Arts. 31 e 32 do Decreto nº 10.681, de 20 de abril de
2021. Portaria ME nº 10.123, de 20 de agosto de
2021. Parecer SEI Nº 745/2023/ME. II - Na hipótese de o ente recuperando incorrer em
condutas vedadas pelo art. 8º da Lei Complementar nº
159, de 2017, o fato de a configuração da
inobservância ao referido artigo ocorrer mediante
edição de uma mesma lei que veicula mais de uma
conduta vedada prevista no caput do aludido art. 8º,
não é óbice à compensação da vedação descumprida
em relação à qual não tenha havido reconhecimento da
inadimplência de que trata o inciso IV do art. 7°-B da
Lei Complementar n° 159, por meio da edição de
parecer conclusivo pelo CSRRF nos termos do art. 32
do Decreto nº 10.681, de 20 de abril de 2021. III - Em relação a uma mesma medida elencada em
um dos incisos do caput do art. 8º, a compensação de
parte de seus efeitos financeiros não afasta a
caracterização da inadimplência em relação à ação
vedada. IV - O início da execução orçamentária de medida que
corresponda às hipóteses elencadas no c a p u t do
multicitado art. 8º representa óbice à aceitação da
proposta de compensação financeira. V - À luz do caso concreto apresentado pelo
consulente, a extensão de verba remuneratória a novos
servidores é uma ação diversa prevista no inciso I do
art. 8º da citada Lei Complementar, sendo adequada a proposta de compensação financeira desde que
apresentada anteriormente ao início dos efeitos
financeiros para os novos contemplados e desde que
não tenha sido concluído, em relação a essa ação, o
processo destinado à avaliação de descumprimento do
inciso IV do art. 7º-B da Lei Complementar n° 159, de
2017, de que trata o art. 32 do Decreto nº 10.681, de
20 de abril de 2021. VI - Noutro giro, o pedido de compensação financeira
apresentado em relação a novas parcelas de uma
mesma medida vedada, cuja primeira parcela já foi
implementada, não atende ao disposto no § 4º do art.

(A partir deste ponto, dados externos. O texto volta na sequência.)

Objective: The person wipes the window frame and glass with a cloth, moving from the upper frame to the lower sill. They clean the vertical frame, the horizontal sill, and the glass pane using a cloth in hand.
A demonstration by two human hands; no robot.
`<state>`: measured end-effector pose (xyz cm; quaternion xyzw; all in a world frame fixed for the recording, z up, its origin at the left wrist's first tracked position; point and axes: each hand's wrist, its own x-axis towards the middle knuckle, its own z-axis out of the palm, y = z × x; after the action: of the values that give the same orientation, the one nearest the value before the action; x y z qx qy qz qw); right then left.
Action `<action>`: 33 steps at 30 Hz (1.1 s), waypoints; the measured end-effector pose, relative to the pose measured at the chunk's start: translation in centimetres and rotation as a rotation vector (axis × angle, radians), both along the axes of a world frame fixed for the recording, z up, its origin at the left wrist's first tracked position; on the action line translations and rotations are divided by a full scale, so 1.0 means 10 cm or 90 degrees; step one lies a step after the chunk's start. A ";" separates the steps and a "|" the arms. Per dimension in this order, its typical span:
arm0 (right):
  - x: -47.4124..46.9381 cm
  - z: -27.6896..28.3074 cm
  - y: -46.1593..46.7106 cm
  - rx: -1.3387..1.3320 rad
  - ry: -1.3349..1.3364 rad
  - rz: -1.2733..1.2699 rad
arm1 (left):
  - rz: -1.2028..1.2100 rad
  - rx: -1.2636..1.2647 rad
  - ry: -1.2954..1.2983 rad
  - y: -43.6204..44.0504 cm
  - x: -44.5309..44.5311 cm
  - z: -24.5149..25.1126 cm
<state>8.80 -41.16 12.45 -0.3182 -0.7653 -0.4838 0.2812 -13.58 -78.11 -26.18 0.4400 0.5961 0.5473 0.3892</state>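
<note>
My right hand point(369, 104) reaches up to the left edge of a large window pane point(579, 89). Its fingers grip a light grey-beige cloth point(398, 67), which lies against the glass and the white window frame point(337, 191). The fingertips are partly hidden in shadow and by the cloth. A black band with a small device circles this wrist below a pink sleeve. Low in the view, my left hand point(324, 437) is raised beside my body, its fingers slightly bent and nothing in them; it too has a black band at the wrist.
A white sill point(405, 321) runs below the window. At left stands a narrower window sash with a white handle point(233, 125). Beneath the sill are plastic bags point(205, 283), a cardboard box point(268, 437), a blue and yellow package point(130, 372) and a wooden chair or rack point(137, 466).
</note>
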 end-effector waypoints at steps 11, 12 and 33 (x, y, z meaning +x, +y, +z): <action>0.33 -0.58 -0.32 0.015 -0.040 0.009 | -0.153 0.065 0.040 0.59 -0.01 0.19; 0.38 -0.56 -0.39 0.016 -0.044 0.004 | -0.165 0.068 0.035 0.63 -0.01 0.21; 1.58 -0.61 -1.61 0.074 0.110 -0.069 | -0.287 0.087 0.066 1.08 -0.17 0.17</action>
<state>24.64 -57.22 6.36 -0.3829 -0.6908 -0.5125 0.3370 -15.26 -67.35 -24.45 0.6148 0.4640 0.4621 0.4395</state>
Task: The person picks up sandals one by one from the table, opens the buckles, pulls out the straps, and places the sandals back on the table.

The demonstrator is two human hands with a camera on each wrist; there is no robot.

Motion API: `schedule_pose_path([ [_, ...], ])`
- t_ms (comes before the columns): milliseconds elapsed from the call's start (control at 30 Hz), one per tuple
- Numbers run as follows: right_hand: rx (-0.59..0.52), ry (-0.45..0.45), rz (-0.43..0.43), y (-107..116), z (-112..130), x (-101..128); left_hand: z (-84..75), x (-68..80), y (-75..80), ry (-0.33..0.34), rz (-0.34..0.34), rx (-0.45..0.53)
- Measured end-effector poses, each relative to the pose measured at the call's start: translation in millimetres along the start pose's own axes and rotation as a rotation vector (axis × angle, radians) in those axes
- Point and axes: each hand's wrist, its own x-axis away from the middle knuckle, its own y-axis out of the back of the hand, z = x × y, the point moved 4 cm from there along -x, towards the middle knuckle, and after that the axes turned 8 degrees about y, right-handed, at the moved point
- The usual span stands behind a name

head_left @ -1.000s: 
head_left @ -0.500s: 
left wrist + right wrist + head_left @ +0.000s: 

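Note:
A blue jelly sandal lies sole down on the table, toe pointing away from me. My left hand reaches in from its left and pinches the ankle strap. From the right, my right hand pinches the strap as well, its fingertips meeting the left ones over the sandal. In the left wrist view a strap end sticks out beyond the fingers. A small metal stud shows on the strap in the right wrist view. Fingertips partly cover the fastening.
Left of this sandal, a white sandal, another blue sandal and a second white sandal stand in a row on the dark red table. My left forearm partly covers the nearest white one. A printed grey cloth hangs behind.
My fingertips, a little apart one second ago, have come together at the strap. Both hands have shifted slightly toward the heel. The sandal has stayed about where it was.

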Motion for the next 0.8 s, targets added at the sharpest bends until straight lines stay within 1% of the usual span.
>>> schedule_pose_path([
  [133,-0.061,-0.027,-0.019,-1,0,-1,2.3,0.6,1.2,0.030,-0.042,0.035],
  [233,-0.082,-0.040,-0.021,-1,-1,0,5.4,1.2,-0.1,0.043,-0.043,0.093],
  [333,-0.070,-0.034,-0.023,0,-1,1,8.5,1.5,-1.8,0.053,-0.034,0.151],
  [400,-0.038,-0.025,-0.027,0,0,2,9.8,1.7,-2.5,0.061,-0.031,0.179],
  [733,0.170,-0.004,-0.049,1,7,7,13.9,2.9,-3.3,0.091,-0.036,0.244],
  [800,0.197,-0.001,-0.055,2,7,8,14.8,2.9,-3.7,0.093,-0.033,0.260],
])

10 da Portaria ME nº 10.123, de 2021, atinente à
apresentação anteriormente ao início dos efeitos
financeiros do ato.
VII - Exarado o parecer conclusivo do Conselho
acerca da inadimplência de que trata o inciso IV do
art. 7°-B da Lei Complementar n° 159, de 2017, não é
mais possível a apreciação de eventual pleito de
compensação apresentado pelo ente ainda que
anteriormente ao início dos efeitos financeiros do ato
de violação, a fim de que a aprovação pelo Conselho
da compensação seja prévia em atendimento ao § 3º
do art. 8º da mesma Lei.
VIII - A ressalva de que trata o inciso II do § 2º do art.
8º da Lei Complementar n° 159, de 2017, não se
destina ao afastamento parcial de efeitos financeiros e
sim ao afastamento da conduta vedada.